"This is a letter to Child
magazine for a recent article they had in their September
"Breastfeeding Revisited". The article was good, but
needed correcting on a couple of points".
375 Lexington Ave.
New York, NY 10017
As a nursing mother, I was very pleased to read "Breastfeeding
Revisited" in the September issue of Child. I believe
it will be a great help in showing new and current nursing
moms that there is support for them to continue nursing after
the first few months. The article did a great job at pointing
out the benefits of breastfeeding even for only a short time.
There has been extensive coverage recently about the wonderful
medical benefits that breastfeeding provides both child and
mother. In highlighting this in your tips for going the distance,
as well as showing photos of mothers nursing and pumping
milk for their babies, you are providing a positive influence
for the societal acceptance of nursing.
The discussion about alcohol use deserves clarification,
however. Concerns about alcohol in breastmilk, while valid,
do not need to be solved by such a drastic measure as "pumping
and dumping." La Leche League International, an authority
on breastfeeding information, advises nursing mothers that
moderate alcohol intake of up to two drinks a day is not
harmful to babies. However, alcohol does pass into a mother's
milk, peaking 30 to 90 minutes after consumption of one alcoholic
drink. The alcohol is eliminated from the mother*s milk once
her body has metabolized the alcohol. Therefore, if a mother
drinks one drink at a party or a glass of wine with dinner,
there is little reason for her to waste her time and precious
milk by pumping it and dumping it down the drain. She need
only wait an hour or two after drinking before nursing again.

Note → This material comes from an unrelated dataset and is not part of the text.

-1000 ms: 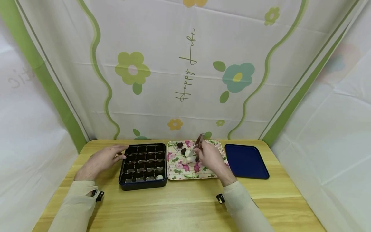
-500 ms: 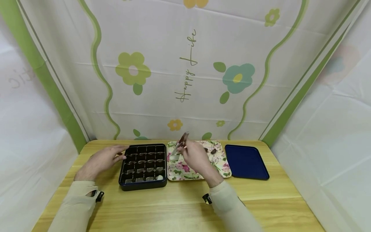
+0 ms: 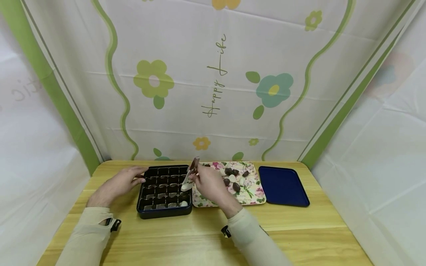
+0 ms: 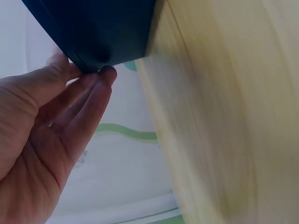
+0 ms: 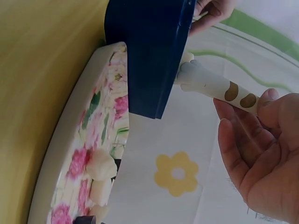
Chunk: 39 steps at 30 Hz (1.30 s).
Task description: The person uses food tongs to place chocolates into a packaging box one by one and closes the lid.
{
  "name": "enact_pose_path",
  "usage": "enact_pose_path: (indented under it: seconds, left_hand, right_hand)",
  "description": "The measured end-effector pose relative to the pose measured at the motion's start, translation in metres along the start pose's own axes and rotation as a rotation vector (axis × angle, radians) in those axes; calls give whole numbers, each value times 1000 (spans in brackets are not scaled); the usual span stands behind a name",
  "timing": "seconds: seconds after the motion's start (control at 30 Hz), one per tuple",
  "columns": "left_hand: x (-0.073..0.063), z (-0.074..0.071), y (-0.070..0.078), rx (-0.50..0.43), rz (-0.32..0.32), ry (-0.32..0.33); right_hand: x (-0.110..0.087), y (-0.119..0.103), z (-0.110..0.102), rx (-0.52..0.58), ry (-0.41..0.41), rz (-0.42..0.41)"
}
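In the head view my right hand [image 3: 210, 183] grips white tongs with brown spots and a paw-shaped tip [image 5: 210, 86]. A white chocolate [image 3: 186, 187] sits at their tip, over the right edge of the dark blue chocolate box [image 3: 164, 212]. The right wrist view shows the tongs between thumb and fingers, the paw beside the box's rim. My left hand [image 3: 121, 181] holds the box at its back left corner; its thumb and fingertips meet that corner in the left wrist view [image 4: 88, 88]. Another white chocolate [image 3: 183, 203] lies in the front right compartment of the box.
A flowered tray [image 3: 256, 200] adjoins the box on the right, bearing several dark chocolates [image 3: 236, 187] and white ones [image 3: 232, 178]. To its right lies a flat dark blue lid [image 3: 283, 186]. A printed curtain [image 3: 179, 122] hangs behind the wooden table [image 3: 186, 240].
My right hand has carried the tongs and white chocolate leftward from above the tray to the box's right edge, uncovering chocolates on the tray. The left hand stays at the box corner.
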<state>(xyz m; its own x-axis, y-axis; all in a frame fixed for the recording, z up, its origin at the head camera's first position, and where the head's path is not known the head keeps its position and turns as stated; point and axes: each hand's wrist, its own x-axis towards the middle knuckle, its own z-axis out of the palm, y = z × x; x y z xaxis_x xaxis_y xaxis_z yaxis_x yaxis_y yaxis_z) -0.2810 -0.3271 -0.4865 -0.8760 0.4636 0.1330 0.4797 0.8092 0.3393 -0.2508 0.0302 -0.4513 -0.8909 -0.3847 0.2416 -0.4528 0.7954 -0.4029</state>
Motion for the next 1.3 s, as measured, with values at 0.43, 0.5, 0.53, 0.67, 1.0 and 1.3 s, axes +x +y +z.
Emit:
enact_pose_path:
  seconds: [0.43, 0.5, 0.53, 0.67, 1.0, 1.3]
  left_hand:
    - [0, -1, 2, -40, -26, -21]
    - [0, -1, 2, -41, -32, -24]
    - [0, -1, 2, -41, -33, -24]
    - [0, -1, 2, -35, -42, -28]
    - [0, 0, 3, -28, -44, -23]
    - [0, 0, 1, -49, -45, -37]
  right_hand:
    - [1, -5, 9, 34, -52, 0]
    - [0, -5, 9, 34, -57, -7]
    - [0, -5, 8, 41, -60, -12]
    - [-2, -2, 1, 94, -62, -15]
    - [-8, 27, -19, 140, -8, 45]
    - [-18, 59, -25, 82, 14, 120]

One of the goals of the United States' "Healthy People
2000" program is increasing to 50% the number of women
who breastfeed their children until at least five to six
months of age. Sadly, less than 60% of mothers are breastfeeding
at the time of hospital discharge, and only about 20% are
still breastfeeding their babies at 6 months. Articles such
as yours increase public awareness of the benefits of breastfeeding,
which in turn will increase the number of women who choose
to nurse their infants. Thank you again for helping to spread
the message that breastfeeding benefits us all.